- **What the task requires**: Look through the listing below for the line containing "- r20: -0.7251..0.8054". Copy it and each line after it up to and including the line containing "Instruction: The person", exactly, leaving out pictures.

- **Input data**:
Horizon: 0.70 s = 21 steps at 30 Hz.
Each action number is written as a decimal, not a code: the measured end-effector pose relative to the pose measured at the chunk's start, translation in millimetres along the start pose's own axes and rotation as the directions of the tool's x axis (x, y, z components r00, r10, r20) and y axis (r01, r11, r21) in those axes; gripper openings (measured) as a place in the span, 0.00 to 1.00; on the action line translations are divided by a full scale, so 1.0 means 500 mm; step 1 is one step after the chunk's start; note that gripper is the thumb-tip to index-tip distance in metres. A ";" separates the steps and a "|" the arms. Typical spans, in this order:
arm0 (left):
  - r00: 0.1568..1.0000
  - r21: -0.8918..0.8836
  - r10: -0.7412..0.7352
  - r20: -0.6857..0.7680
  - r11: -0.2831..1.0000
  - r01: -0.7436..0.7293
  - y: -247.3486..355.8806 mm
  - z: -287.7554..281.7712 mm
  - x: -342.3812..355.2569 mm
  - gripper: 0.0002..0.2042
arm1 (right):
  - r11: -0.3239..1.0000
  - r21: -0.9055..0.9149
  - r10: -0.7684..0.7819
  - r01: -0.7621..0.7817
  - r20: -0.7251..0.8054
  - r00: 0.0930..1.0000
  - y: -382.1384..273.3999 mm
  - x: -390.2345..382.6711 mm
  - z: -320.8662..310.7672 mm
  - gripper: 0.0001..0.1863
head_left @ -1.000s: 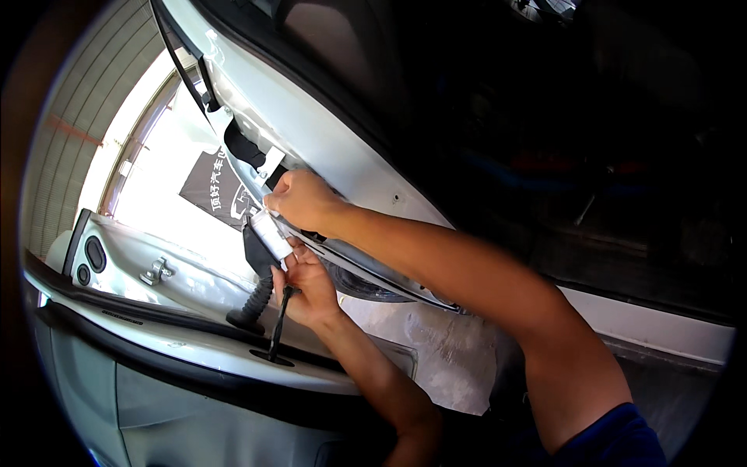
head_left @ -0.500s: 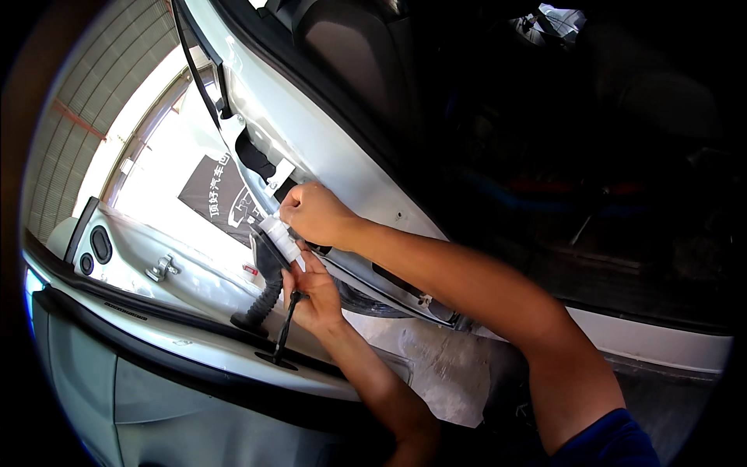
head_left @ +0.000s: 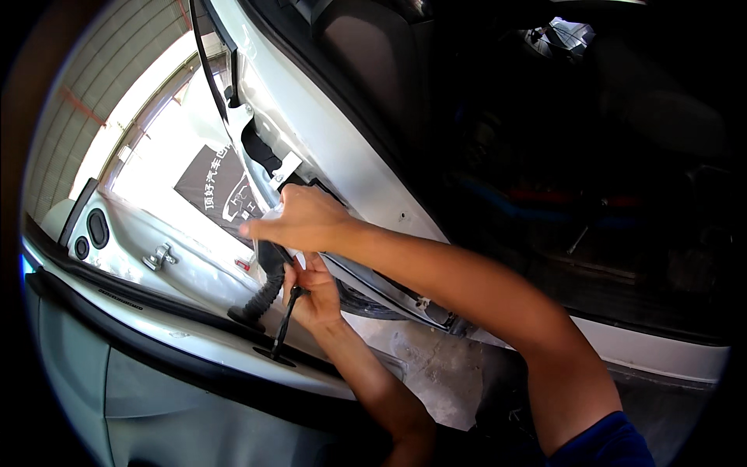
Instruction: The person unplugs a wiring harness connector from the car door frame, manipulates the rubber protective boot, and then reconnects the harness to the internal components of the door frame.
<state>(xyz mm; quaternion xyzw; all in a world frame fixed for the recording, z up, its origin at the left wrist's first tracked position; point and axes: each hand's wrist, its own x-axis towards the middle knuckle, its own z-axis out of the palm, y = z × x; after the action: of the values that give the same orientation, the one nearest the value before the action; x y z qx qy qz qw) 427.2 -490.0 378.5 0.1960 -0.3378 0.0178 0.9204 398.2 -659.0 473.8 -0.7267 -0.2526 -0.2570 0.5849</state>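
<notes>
Between the white car door and body, my right hand (head_left: pixel 303 218) closes over a white part (head_left: pixel 299 257), most of which it covers; thumb and forefinger are at the top of a black corrugated rubber boot (head_left: pixel 266 289). My left hand (head_left: pixel 311 300) is below it, fingers curled up against the white part and boot, largely holding them from underneath. A black door check strap (head_left: pixel 284 323) crosses beside the left palm. Above the hands, a white bracket (head_left: pixel 289 163) sits by a dark opening in the body.
The open door (head_left: pixel 156 381) fills the lower left, with a metal latch fitting (head_left: pixel 159 255). The dark car interior with a seat (head_left: pixel 366 62) is upper right. A dark printed banner (head_left: pixel 198 183) hangs behind. Stained concrete floor (head_left: pixel 436 366) shows below.
My right hand has lowered and extended its thumb and forefinger leftward over the white part, now mostly hiding it. The left hand stays underneath. The view has shifted slightly.
</notes>
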 end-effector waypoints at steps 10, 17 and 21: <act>0.995 0.141 0.099 -0.020 0.986 -0.095 -0.018 0.004 -0.002 0.19 | 0.987 -0.157 -0.005 -0.031 -0.224 0.975 0.006 -0.009 0.043 0.35; 0.998 0.013 0.056 -0.016 0.998 -0.056 -0.014 0.019 -0.005 0.19 | 0.992 -0.123 -0.031 0.005 -0.205 0.978 0.035 -0.001 0.056 0.36; 0.999 -0.072 0.041 -0.013 0.997 -0.042 -0.030 0.049 -0.002 0.21 | 0.841 0.503 0.085 -0.200 0.241 0.967 0.088 0.054 -0.013 0.29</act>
<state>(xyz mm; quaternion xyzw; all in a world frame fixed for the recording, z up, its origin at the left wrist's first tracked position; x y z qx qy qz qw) 413.6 -512.7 389.6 0.1553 -0.3369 0.0257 0.9283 447.2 -672.1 461.3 -0.5798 -0.3178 -0.0564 0.7481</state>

- **Result**:
  - r20: -0.7251..0.8054
  - r00: 0.0930..1.0000
  - y: -382.1384..273.3999 mm
  - x: -390.2345..382.6711 mm
  - z: -320.8662..310.7672 mm
  - gripper: 0.0001..0.1863
head_left @ -1.000s: 
head_left @ -0.500s: 
head_left @ +0.000s: 
Instruction: The person unplugs a wiring harness connector from the car door frame, manipulates the rubber protective boot, and then reconnects the harness to the internal components of the door frame.

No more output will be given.